La création d’entreprise trouve également sa place dans les grandes écoles de commerce et
d’ingénieurs qui lancent des programmes pédagogiques pour sensibiliser et préparer leurs étudiants
à l’entrepreneuriat (A. Fayolle, 2004). L’élan entrepreneurial gagne aussi les grandes entreprises qui
cherchent à développer l’esprit d’initiative de leurs salariés et insuffler une nouvelle dynamique à
leur organisation (O. Basso et T. Legrain, 2004). Aussi, de nombreux dispositifs voient le jour pour
favoriser l’éclosion de nouveaux projets et la création de nouvelles entreprises. L’essaimage est l’un
de ces dispositifs. Il consiste pour une entreprise à aider un ou plusieurs de ses employés à créer
leur propre entreprise.
Traduction incomplète du terme « spin-off » (F. Pirnay, 1998, p.3), le concept d'essaimage a pris, en
France, une signification particulière. Il a fait l'objet de différentes études (C. Bruyat, 1987 ; L.
Danvert, 1988 ; B. Sire, 1988 ; J. Bertherat, 1989 ; M. Lafrance, 1994 ; A. Belley, L. Dussault et J.

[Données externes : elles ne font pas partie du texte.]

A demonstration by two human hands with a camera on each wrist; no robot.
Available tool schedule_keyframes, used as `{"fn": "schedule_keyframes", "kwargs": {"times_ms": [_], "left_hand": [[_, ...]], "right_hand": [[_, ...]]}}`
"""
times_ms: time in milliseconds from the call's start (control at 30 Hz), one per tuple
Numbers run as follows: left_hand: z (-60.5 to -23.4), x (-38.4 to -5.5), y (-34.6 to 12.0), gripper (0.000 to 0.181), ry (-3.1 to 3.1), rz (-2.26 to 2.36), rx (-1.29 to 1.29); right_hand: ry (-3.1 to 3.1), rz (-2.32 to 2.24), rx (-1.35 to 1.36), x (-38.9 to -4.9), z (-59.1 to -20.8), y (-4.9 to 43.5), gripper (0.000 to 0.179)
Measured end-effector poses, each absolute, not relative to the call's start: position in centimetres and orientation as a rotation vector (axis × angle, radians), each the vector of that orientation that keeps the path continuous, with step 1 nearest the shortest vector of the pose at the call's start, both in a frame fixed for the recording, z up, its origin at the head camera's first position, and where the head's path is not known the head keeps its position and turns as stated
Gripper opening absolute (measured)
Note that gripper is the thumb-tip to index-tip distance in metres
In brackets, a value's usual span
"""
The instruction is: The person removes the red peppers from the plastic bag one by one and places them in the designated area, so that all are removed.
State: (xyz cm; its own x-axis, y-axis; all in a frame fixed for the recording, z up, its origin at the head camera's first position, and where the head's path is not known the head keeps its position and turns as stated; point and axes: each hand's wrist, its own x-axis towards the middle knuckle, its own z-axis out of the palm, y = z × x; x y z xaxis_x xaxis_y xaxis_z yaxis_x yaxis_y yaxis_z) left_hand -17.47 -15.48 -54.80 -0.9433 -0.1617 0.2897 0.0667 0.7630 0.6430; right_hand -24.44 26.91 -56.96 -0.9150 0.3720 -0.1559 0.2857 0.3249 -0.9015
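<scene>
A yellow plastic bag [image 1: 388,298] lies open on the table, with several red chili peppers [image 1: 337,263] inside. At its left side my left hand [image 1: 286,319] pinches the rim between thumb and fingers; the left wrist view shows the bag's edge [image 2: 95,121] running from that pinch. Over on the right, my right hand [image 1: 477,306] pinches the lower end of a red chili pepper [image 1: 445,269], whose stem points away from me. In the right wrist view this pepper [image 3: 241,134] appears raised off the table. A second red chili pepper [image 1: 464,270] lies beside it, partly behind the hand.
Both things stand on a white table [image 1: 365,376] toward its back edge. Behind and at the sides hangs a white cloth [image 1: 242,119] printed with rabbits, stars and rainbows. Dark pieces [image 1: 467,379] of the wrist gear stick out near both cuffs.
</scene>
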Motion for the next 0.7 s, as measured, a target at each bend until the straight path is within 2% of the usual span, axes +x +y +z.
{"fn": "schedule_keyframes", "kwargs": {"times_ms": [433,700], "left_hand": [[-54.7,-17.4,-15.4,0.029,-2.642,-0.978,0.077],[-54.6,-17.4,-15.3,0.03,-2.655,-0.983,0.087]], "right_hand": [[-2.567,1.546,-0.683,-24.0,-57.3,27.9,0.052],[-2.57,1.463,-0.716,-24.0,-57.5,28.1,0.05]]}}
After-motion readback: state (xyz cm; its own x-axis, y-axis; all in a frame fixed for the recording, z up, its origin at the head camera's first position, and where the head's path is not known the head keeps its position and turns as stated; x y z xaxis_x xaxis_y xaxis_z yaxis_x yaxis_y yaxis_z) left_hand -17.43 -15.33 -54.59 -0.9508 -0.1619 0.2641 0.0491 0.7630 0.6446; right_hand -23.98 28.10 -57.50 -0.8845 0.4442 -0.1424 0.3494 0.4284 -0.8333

Lorrain, 1997 ; H. Daval, 1998, 2001 ; F. Pirnay, 1998, 2001 ; P. Brenet, 2000 ; E-M. Laviolette,
2003, 2005, 2009) qui ont tenté de mieux expliciter ce phénomène et de l'enrichir. Il faut noter que
le concept d’essaimage renvoie à des pratiques différentes en France et aux Etats-Unis. De ce fait, la
littérature anglo-saxonne s’intéressant à ce concept n’est pas toujours bien adaptée au contexte
français, car elle renvoie à un phénomène différent. La littérature sur l’essaimage dans le contexte
français n’est toutefois pas très importante.
Les principaux travaux qui s’y réfèrent adoptent souvent le point de vue du salarié qui part créer
une entreprise avec l’aide de son employeur. Ainsi, P. Brenet (2000) définit l’essaimage comme
« la création d’une entreprise par une personne (ou une équipe) qui a quitté son entreprise
d’origine, avec l’existence d’un lien formel ou d’influence entre ces deux entreprises ». De même,
H. Daval (1998) met l’accent sur le rôle de l’entreprise dans l’accompagnement de son salarié-
porteur de projet.
Plusieurs chercheurs ont proposé une typologie des différentes pratiques d’essaimage mises en
place par les entreprises. Ainsi, l’essaimage « à la française » du fait du contexte dans lequel il a
émergé est souvent réduit à sa dimension sociale, c’est-à-dire à la gestion des sureffectifs (P.
Brenet, 2000). Pourtant, les finalités poursuivies par une organisation, dès lors qu’elle s’engage
dans une politique d’essaimage, sont multiples. Historiquement, une première typologie sest basée
sur les finalités poursuivies par chaque organisation et a mis en avant le fait qu’elles diffèrent, selon
que son contexte économique lui est favorable ou pas. De ce constat, B. Sire (1988), C. Bruyat
(1988) ainsi que A. Belley et al. (1997) font la distinction entre l'essaimage à froid (contexte
favorable) et l'essaimage à chaud (contexte défavorable).